The Coyotes of Los Angeles County By Alan Semerdjian

spring from the invisible
hunger of all that’s hidden

outside of homes, these pairs
of sighs bright as angels’

wings, wild as wind on fire.
Two lovers walk their dog

to pass some time, daylight
heat lifting, mountain dreams

descending, the witching hour
of everything out of sight.

These are dangerous days.
The smoke from the Lake,

Saddle Ridge, Salt, and Creek,
Woolsey, Bobcat, tongues

of flame, the ghosts above
the hills sending everything

that lives down, down, down
to survive. The lovers hold

each other close. The dog
is barking, the smell of fear,

smoke still circling the mind,
licking the landscape drier.

The coyotes are here now, in
the corner of the parking lot

beneath where strangers line
the freeway, arms outstretched

looking hope in the eye, asking
not for forgiveness but why.


Alan Semerdjian is an Armenian-American writer, a musician, and an educator.
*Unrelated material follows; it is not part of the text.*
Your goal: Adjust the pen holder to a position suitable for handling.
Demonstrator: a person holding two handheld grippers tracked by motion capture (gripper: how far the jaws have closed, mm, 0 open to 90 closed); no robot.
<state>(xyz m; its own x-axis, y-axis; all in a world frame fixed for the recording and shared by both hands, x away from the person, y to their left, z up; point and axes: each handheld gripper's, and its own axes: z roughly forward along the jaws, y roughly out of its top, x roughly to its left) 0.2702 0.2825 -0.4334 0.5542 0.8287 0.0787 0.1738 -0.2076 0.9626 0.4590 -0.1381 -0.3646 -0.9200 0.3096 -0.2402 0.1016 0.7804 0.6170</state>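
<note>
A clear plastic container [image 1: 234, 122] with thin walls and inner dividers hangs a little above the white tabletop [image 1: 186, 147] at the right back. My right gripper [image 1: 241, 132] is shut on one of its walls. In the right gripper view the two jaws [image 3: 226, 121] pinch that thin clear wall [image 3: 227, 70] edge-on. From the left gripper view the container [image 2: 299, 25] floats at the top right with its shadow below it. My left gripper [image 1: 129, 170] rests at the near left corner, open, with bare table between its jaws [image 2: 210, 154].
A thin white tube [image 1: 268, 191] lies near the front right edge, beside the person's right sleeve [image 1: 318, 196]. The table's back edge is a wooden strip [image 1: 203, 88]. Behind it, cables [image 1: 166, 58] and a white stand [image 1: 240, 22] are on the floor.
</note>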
Recent recognitions include a Pushcart nomination, a Frontier New Poets Award, poems in Poetry International, The Brooklyn Rail, and Fence (forthcoming), and a huge tweet from Kim Kardashian that made his 2020 spoken word album The Serpent and The Crane (with guitarist/composer Aram Bajakian) viral for a day.  Alan’s poem “The Writing About It Again” was part of a short, animated film (An Armenian Triptych: Retracing Our Steps, made in collaboration with Bajakian and artist Kevork Mourad) that was selected for and a finalist in several film festivals in 20212022. Pulitzer Prize winner Peter Balakian called his first full-length poetry collection, In the Architecture of Bone (GenPop Books, 2009), “well worth your reading.” Alan has been teaching English in public schools for the past twenty-five years while recording, releasing, and touring in support of several critically-acclaimed collections of music across a range of genres. He is on the advisory board for the International Armenian Literary Alliance, through which he founded and directs the Young Armenian Poets Awards.